There's plenty of focus on the negative side of the tradeoff. Less so on why we're making it anyway, or why it somehow works out even if "this starts to look like we're all just moving complexity from the more formal and deterministic world of programming languages to the informal and non-deterministic world of natural language".

And the answer to that can be condensed to a one-liner, which I quote after[0]:

  sizeof(docs) << sizeof(code)
--

[0] - https://drensin.medium.com/elephants-goldfish-and-the-new-go... - article may be a bit fluffy here and there, but that one line was a big insight for me.

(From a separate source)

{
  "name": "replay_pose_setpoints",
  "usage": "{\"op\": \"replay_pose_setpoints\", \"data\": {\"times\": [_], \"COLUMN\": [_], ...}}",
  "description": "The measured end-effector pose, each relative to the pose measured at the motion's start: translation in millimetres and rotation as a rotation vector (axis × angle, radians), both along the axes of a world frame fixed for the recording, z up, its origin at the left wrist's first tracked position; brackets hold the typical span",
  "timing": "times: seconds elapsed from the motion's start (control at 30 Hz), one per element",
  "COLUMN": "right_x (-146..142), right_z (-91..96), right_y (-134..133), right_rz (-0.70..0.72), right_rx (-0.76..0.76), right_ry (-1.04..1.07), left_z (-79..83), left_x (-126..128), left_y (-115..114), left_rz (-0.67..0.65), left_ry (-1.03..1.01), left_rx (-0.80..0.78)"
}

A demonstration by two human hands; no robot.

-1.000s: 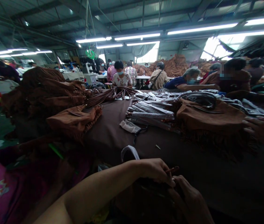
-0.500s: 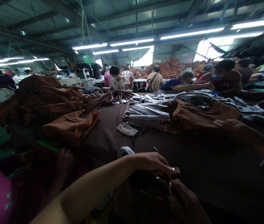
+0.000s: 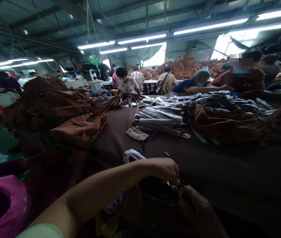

I don’t think that’s true based on experience. Maybe “<“ instead of “<<“, yeah. But even in that case, it’s an awful trade off for any serious codebase that needs to be maintained over the years (and you don’t know what LLMs are gonna look like next year, so there are zero guarantees all your MD is gonna work as good as it’s “working” right now)
As long as LLMs remains at the same skill level at coding, or better, there's 100% guarantee an MD (a glorified prompt) is gonna work as good as it’s “working” right now.
This is quite a claim without any evidence to substantiate it. LLMs are nondeterministic models, whose behaviour is reliant on training data, model architecture and context (both in the general and domain specific sense).

There is absolutely no guarantee llm1(MD) == llm2(MD), by design. With the current batch you need to explicitly constrain a number of parameters, far more than simply the prompt, to get identical output from the _same_ model, let alone another model that has varied training data and/or architecture.

Models are not innately backwards-compatible. Both OpenAI and Anthropic encourage running evaluations and comparing the performance of your existing agent workflows against new models before just stepping up to the newest one because you may encounter regressions. I myself have seen lengthy/long-horizon multi-agent workflows begin breaking after moving to a newer model because for some reason the prompt containing an instruction to call a tool that worked 99/100 times before suddenly just stops working and needs to be modified.